RSOD is still a twinkle in my eye at this point, unless someone wants to
dedicate some serious dev time to get it off the ground. It is definitely
not a contender for anything serious at this point.
On Apr 21, 2015 8:17 PM, "Waldo Jaquith" notifications@github.com wrote:

We publish this basic guide to deciding on what repository software to use
http://how-to.usopendata.org/basics/data-repositories.html, though
there's nothing about Really Simply Open Data yet because it's pretty early
along.

CKAN is a strong candidate if Harvard is in a position to use a CKAN AMI
on Amazon Web Services. If that presents a procurement obstacle, then there
are some non-trivial technical challenges.

I'll leave the matter of RSOD to @chriswhong
https://github.com/chriswhong, but I sure like the idea of it being
used.

—
Reply to this email directly or view it on GitHub
#4 (comment)
.

nsinai · 2015-04-23T17:55:17Z

Thanks @rebeccawilliams @waldoj @chriswhong!
@jimwaldo @perryhewitt thoughts?
I like CKAN because so many other national and local open data portals are using it, but want to make sure there isn't something easier to get up as a MVP.

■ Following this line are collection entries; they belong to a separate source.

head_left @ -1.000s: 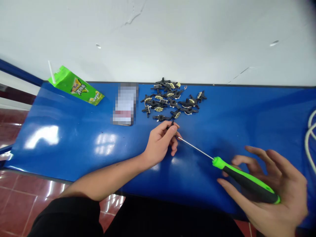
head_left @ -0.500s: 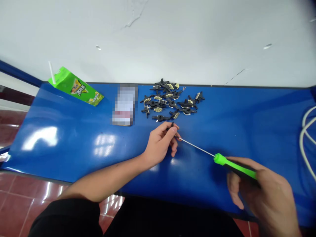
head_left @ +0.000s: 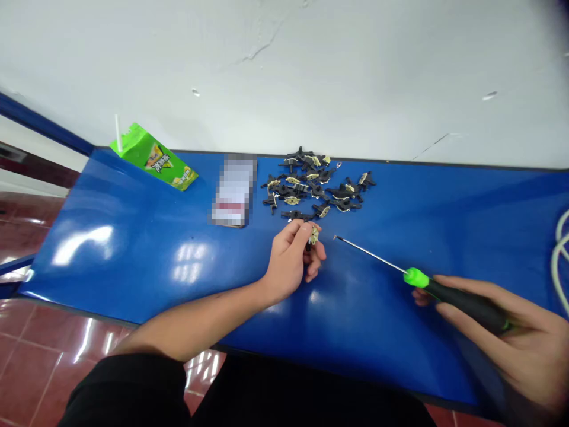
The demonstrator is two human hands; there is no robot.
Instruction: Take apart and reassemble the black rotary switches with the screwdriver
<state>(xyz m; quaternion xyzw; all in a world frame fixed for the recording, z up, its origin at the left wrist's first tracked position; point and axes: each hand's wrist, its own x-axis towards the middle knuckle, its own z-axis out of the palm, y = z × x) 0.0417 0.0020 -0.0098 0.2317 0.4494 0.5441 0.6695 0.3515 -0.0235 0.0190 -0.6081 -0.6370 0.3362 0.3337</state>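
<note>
My left hand [head_left: 287, 261] pinches a small black part with a pale yellow plate [head_left: 314, 235] between thumb and fingers, just above the table. A screwdriver [head_left: 464, 301] with a black and green handle lies in the grip of my right hand [head_left: 528, 338]. Its thin shaft points left, the tip a short way from the held part and not touching it. A tiny coppery thing [head_left: 335, 237] shows at that tip, too small to make out. Beyond my left hand lies a loose pile of similar black parts [head_left: 317, 190] with yellow plates.
A phone [head_left: 235, 190], its screen pixelated, lies left of the pile. The green drink carton [head_left: 155, 159] with a white straw is farther left. White cable [head_left: 559, 267] loops at the right edge. A white wall [head_left: 355, 77] borders the blue table [head_left: 146, 261] at the back.
The screwdriver tip has come away from the part in my left hand, as my right hand drew back to the right. The held part has turned, showing its yellow plate. The view shifted slightly.
</note>
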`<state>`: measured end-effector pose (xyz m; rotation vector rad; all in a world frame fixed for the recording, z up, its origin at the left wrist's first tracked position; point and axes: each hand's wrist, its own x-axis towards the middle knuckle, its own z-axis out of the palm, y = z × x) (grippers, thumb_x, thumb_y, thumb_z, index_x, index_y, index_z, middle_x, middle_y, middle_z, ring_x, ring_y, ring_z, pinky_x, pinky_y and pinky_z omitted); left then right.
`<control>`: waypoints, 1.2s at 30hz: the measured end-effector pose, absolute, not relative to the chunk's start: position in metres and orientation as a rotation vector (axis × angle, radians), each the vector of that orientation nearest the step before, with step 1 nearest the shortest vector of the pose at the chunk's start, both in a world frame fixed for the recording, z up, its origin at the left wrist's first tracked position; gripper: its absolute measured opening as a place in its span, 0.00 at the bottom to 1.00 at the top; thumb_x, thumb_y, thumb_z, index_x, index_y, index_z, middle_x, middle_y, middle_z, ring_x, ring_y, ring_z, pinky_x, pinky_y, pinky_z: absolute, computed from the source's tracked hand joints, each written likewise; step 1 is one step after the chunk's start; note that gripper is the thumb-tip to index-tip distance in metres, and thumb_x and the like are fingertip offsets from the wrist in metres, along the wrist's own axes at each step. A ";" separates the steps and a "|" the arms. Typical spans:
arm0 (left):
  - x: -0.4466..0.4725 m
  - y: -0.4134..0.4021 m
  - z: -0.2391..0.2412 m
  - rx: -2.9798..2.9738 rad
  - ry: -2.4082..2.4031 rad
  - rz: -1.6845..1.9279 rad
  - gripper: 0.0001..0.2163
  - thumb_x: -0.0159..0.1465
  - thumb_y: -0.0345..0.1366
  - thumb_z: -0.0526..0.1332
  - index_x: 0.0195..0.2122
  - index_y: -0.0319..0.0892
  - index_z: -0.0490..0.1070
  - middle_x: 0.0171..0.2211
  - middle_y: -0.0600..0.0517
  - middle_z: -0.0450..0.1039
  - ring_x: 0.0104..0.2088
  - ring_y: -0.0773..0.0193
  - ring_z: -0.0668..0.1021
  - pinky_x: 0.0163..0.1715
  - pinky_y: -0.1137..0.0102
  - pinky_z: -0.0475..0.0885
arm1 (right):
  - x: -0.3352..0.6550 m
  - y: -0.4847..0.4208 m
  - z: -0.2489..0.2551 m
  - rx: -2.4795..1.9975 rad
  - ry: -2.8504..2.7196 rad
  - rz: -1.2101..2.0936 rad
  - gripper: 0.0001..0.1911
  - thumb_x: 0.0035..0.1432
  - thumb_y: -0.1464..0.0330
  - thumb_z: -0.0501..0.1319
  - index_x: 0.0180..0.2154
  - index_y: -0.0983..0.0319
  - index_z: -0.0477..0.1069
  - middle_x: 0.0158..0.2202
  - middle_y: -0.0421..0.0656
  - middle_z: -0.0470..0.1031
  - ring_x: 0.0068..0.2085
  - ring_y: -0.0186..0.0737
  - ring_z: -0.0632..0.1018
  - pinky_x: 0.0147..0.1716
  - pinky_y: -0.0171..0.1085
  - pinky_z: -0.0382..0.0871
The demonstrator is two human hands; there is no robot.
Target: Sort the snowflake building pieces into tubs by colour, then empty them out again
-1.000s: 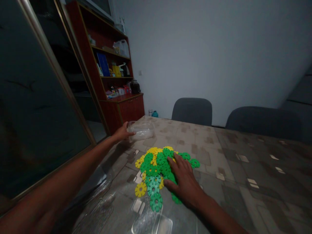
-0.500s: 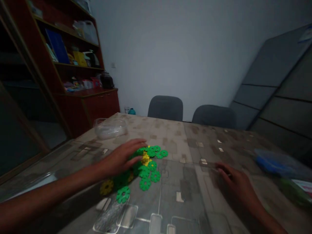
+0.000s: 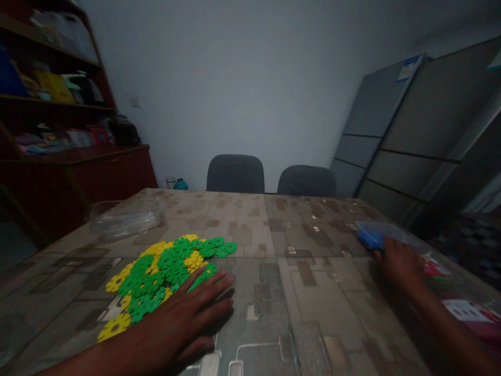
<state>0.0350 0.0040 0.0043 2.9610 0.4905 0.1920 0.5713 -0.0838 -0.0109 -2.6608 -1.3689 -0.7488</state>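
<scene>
A heap of flat green and yellow gear-shaped plastic pieces (image 3: 164,274) lies on the patterned table (image 3: 313,292). My left hand (image 3: 191,318) lies flat on the table with fingers stretched out, touching the near right edge of the heap. My right hand (image 3: 399,263) reaches far right to a clear container with blue pieces (image 3: 373,235); its fingers touch the container's near side, and whether they grip it is unclear.
A clear empty plastic container (image 3: 125,216) stands at the table's far left. Two grey chairs (image 3: 235,175) stand behind the table. A red-brown shelf unit (image 3: 66,141) is at the left, grey panels (image 3: 410,146) lean at the right. Printed papers (image 3: 465,308) lie near the right edge.
The view swung to the right. My left hand left the clear container and came down beside the heap. My right hand left the heap and reached right to the container with blue pieces.
</scene>
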 end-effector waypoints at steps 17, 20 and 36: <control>0.092 -0.005 0.015 2.832 0.214 0.344 0.22 0.64 0.26 0.57 0.59 0.49 0.63 0.65 0.48 0.60 0.66 0.53 0.60 0.66 0.47 0.51 | 0.562 -0.062 0.008 -2.649 -1.715 -0.963 0.13 0.61 0.80 0.53 0.35 0.68 0.76 0.38 0.57 0.79 0.43 0.57 0.75 0.38 0.44 0.61; 0.088 -0.003 0.014 2.765 0.263 0.309 0.23 0.65 0.27 0.57 0.60 0.51 0.61 0.66 0.50 0.58 0.66 0.54 0.60 0.65 0.49 0.53 | 0.547 -0.054 0.010 -2.528 -1.843 -0.950 0.12 0.60 0.79 0.55 0.35 0.65 0.76 0.38 0.53 0.79 0.43 0.55 0.75 0.39 0.44 0.62; 0.069 0.015 -0.009 2.004 0.930 0.498 0.19 0.64 0.40 0.59 0.55 0.41 0.67 0.46 0.45 0.75 0.42 0.56 0.76 0.43 0.63 0.71 | 0.256 -0.102 -0.024 -1.128 -2.307 -0.445 0.12 0.64 0.76 0.52 0.38 0.60 0.73 0.24 0.41 0.73 0.26 0.38 0.72 0.25 0.35 0.63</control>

jimwaldo · 2015-05-04T18:56:32Z

The simplest way to do this is to use Dataverse, which has most of the properties that we want and is already up and running. The other technologies are fine, but they require someone to actually run an operation; Dataverse already has that (and they are good).

So unless someone is volunteering to actually run an instance of the other technology, I'd say this one is a no-brainer.

waldoj · 2015-05-04T19:17:44Z

I confess that all that I know about Dataverse, I learned in the past 10 minutes. My anti-bona-fides established, it seems like it would work, although it sure seems like an awkward fit. I can't seem to find an API, a data.json file, on-screen data views, or data visualizations, and the metadata seems to be in some kind of library-specific XML. It seems like this would, in fact, get you a data repository, but I don't think it would get you many of the benefits normally associated with an open data repository, and it wouldn't allow your repo to be part of the larger world of repositories in any way. But if the alternative is nothing, this is clearly a huge step up, because at least then you'd have machine-readable metadata.

hathix · 2015-05-06T15:36:17Z

Here's what Nick and I discussed at our meeting this morning:

I think the debate over which technology to use stems from a fundamental debate about the purpose of the platform. Is it more of a catalog of metadata for already-published data, or a platform for hosting data sets?

Catalog

If we're going for a catalog, our options are CKAN or Socrata, which are both metadata cataloging services.

CKAN: free and open-source, but requires us to maintain it
Socrata: nontrivial cost (Nick estimates somewhere in the tens of thousands of dollars), but as a SaaS platform all the backend tech support is taken care of by the Socrata guys.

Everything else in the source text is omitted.